Scoring was based on how many power pellets the robot could retrieve and bring back to the home base, with points deducted for each ghost encounter.

One of the major challenges was the small size of the robot, which this year had to fit within a 7 x 7 x 7 inch cube. “It’s not the biggest robot, but it had to be able to do a lot,” Munro commented.

The cadets were in the midst of working on their robot last fall when their ability to work together was suddenly challenged: cadets were sent home before Thanksgiving, with a return to post scheduled for mid-January. Just stopping for two months was out of the question, so they had to improvise.

Luckily, Jared Anter ’21, head of the hardware team, could find a way around the problem. During the summer and winter breaks from VMI, Anter had been working for New London Technology in Lynchburg, a business that specializes in two-way radios, and he knew that Mark Glahn, owner of that firm, had supported several robotics teams in the past.

“I asked him if it would be all right if our capstone just moved all of our equipment down to his shop, and continue to work on the weekends, and he said ‘yes,’” Anter related. “We would meet on weekends to work on the robot, with an average of about five cadets working. One weekend we had over half of the major show up.”

The two months between cadets’ return to post and the competition flew by, and by Friday, March 12, all systems seemed to be approaching “go.” That night, they decided to do some last-minute navigational tweaks.

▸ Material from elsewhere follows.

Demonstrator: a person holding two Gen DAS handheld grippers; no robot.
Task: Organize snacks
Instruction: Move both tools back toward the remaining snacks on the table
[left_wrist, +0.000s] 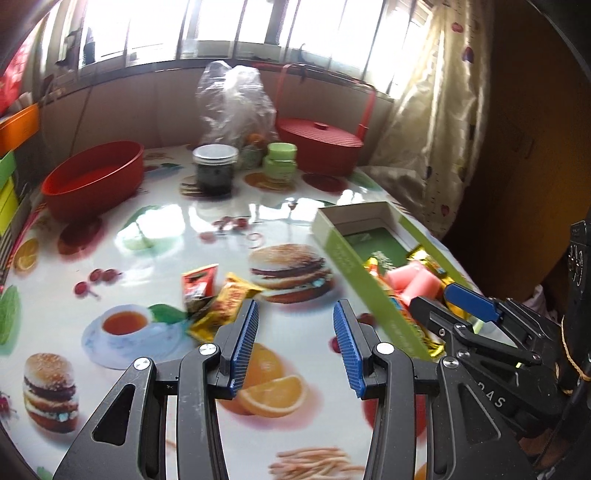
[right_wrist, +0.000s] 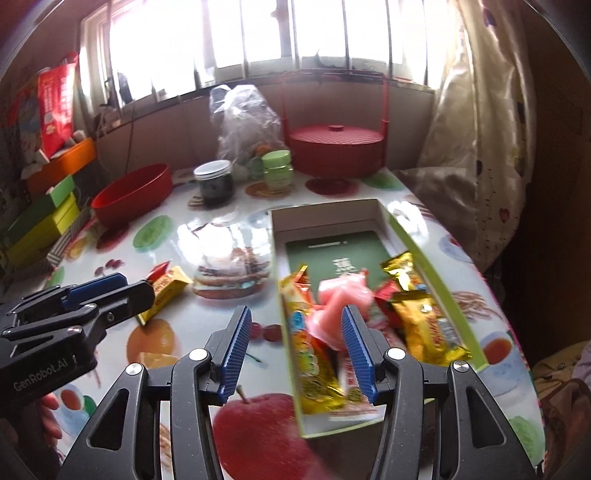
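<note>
Left gripper (left_wrist: 295, 343) with fingers spread and empty above the printed surface (left_wrist: 155, 229), two snack packets (left_wrist: 216, 295) just ahead, right gripper (right_wrist: 295, 347) fingers spread astride the green box (right_wrist: 421, 254) wall, more snacks (right_wrist: 424, 325) inside.

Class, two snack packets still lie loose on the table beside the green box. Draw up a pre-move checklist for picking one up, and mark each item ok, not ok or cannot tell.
1. Left claw empty, pads apart: ok.
2. Right claw empty: ok; it straddles the green box wall.
3. Loose packets reachable: ok; yellow packet and red packet lie just ahead of the left claw.
4. Packets separate: not ok, they overlap.
5. Room in the box: ok, far end bare.
6. Box steady on the table: cannot tell.
</note>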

“We did a routine power cycle—turned on the robot and uploaded a new version of the program to it—and turned off the robot—and we turned it back on to let it do its thing,” said Munro. “But it didn’t do its thing. It just sat there.”

To his horror, Munro discovered upon investigation that two thirds of the robot’s code was missing. At that point, Munro admitted he went into shock, while Kevin Yang ’21, assistant project manager, began to see what he could do to restore the missing code. Soon, the robot’s handlers had called in Willem Sciandra ’21, their computer science consultant. 

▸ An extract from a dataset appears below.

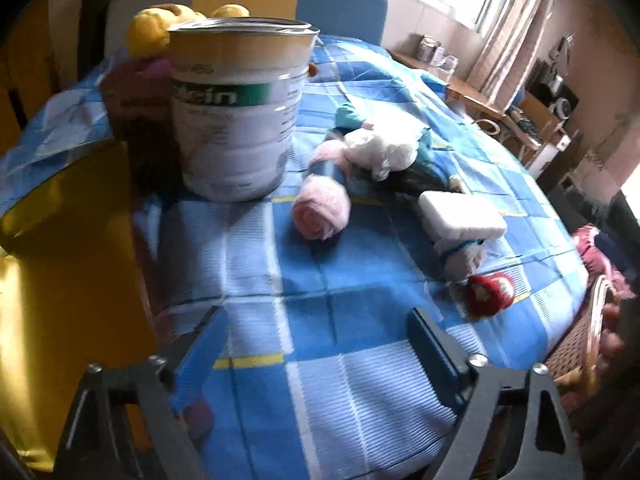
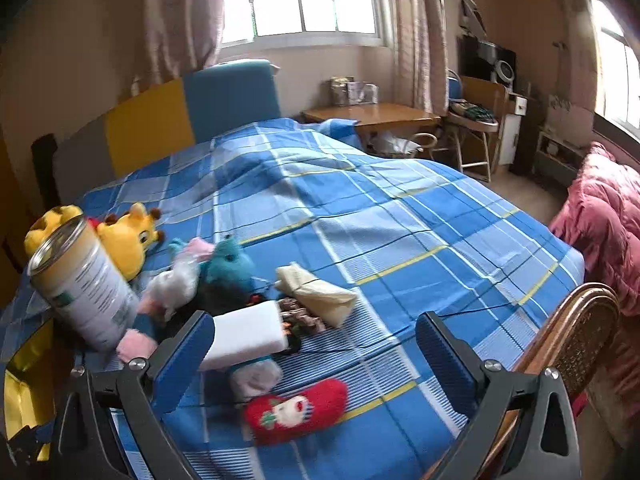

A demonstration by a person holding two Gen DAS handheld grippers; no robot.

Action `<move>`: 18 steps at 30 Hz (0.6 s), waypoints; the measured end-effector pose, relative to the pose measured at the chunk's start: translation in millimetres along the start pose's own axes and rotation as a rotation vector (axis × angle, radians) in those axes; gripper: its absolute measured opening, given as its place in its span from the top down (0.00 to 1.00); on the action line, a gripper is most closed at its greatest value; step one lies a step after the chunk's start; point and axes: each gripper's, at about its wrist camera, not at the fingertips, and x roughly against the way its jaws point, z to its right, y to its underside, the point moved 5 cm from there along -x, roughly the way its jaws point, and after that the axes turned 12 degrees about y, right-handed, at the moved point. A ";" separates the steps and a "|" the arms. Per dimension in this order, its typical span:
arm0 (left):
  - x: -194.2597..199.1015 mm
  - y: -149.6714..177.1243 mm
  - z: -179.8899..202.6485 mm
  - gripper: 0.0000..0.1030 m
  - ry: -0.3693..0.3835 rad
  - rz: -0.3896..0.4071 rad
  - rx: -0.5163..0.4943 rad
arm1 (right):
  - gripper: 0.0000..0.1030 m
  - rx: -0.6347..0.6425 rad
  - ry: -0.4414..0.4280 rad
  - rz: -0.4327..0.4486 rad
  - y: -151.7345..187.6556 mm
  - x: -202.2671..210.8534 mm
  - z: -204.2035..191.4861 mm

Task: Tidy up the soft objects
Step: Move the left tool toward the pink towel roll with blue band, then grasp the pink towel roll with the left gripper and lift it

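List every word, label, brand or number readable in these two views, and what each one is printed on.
"...tein": partial white letters on the green band of the tin can; the start of the word is cut off.
Smaller print above and below that band: too blurred to read.
Columns of fine print on the can's side: too small to read.
No other text is legible.

Open bedspread point(image 2: 400, 216) beyond toys point(image 2: 224, 276) (tin point(image 2: 84, 280) left)
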 end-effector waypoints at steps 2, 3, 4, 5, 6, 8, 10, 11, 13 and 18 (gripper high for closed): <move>-4.7 -8.8 1.4 0.17 0.005 -0.002 -0.006 | 0.01 -0.007 0.007 -0.007 -0.3 -4.2 5.1; -8.7 -13.3 1.4 0.18 0.001 -0.011 -0.012 | 0.01 -0.009 0.005 -0.011 0.1 -6.2 6.4; -14.2 -18.5 2.2 0.18 -0.008 -0.013 -0.021 | 0.01 -0.008 0.004 -0.014 0.7 -7.6 6.7; -20.7 -24.4 2.4 0.18 -0.023 -0.015 -0.030 | 0.01 -0.009 -0.003 -0.028 2.4 -10.3 6.2; -25.7 -28.6 0.8 0.20 -0.037 -0.022 -0.039 | 0.01 -0.011 -0.012 -0.035 3.3 -12.2 6.4; -40.0 -39.0 -1.2 0.26 -0.070 -0.040 -0.064 | 0.01 -0.013 -0.032 -0.055 6.3 -16.1 3.8; -56.3 -47.4 -1.4 0.33 -0.094 -0.061 -0.090 | 0.01 -0.012 -0.047 -0.063 7.5 -18.4 0.8; -62.7 -50.3 -2.8 0.35 -0.105 -0.069 -0.100 | 0.01 -0.011 -0.057 -0.068 8.2 -20.1 -1.0; -78.3 -56.3 -4.5 0.37 -0.134 -0.086 -0.122 | 0.01 -0.010 -0.067 -0.077 9.6 -23.5 -3.7; -110.1 -63.8 -8.5 0.38 -0.194 -0.113 -0.174 | 0.01 -0.018 -0.102 -0.082 9.5 -25.5 -5.5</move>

Arriving around midnight, Sciandra gave an 80 to 90 percent chance of code recovery—and within an hour, he’d discovered a backup copy of the operating system code.

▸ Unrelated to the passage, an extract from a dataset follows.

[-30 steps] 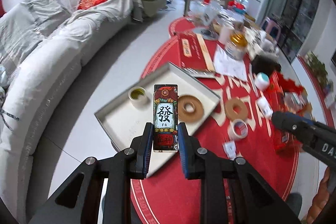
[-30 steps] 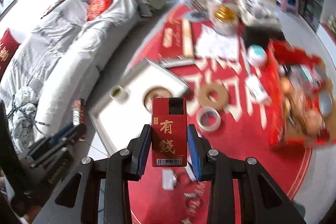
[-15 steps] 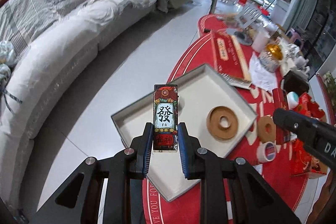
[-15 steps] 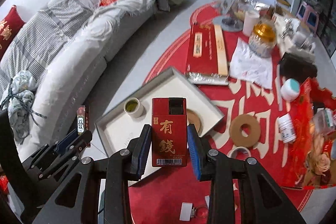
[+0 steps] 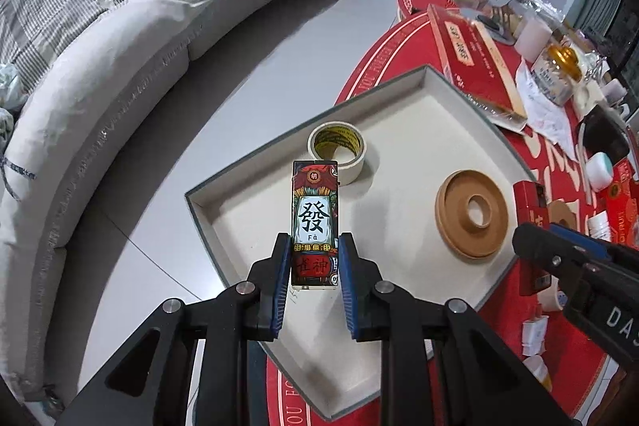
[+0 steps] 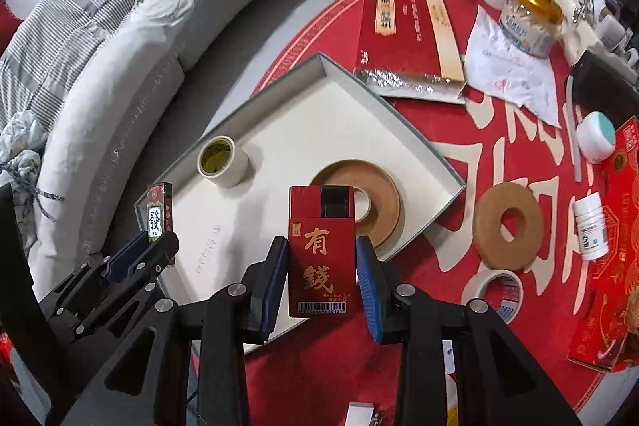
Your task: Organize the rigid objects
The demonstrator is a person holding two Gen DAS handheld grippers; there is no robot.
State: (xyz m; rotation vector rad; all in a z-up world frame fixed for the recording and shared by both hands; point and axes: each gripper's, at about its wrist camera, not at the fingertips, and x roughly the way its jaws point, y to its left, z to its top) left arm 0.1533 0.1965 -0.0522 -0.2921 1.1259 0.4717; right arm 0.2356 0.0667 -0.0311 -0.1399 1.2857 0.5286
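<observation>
— So what does the left tool (image 5: 314, 268) carry?
— A slim rectangular lighter with a mahjong print (image 5: 315, 222), clamped upright between blue ribbed pads, tilted down over the shallow white cardboard tray (image 5: 247, 210) on the red-clothed round counter (image 6: 459, 130).
— And the right tool (image 6: 322, 276)?
— Its pads are closed on a glossy red lighter with gold characters (image 6: 322, 250), above the tray's near edge.
— What lies in the tray?
— A cream masking-tape roll (image 6: 223, 161) and a flat brown tape ring (image 6: 361, 204).
</observation>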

“This is why I’m going to be a proponent of interdisciplinary teams my entire career,” said Munro. “If [Sciandra] wasn’t there, I don’t know what would have happened.”

Nearly all of the cadets expressed gratitude for the support of their teammates and the need to integrate diverse skill sets on a project such as this.

“I think the main thing capstone teaches is being able to work within a small subteam that’s part of a larger team,” said Bennett Smith ’21, a member of the software team. “You have to work and coordinate with other teams so your piece of the puzzle fits in with theirs.”

Experiences such as the capstone, Fleming noted, prepare cadets well for the workforce, in which engineers are part of an interconnected web.

“You may be an electrical engineer, but you’re going to depend on a mechanical engineer, people in the budget department, and people in all departments to get what you need done,” he stated.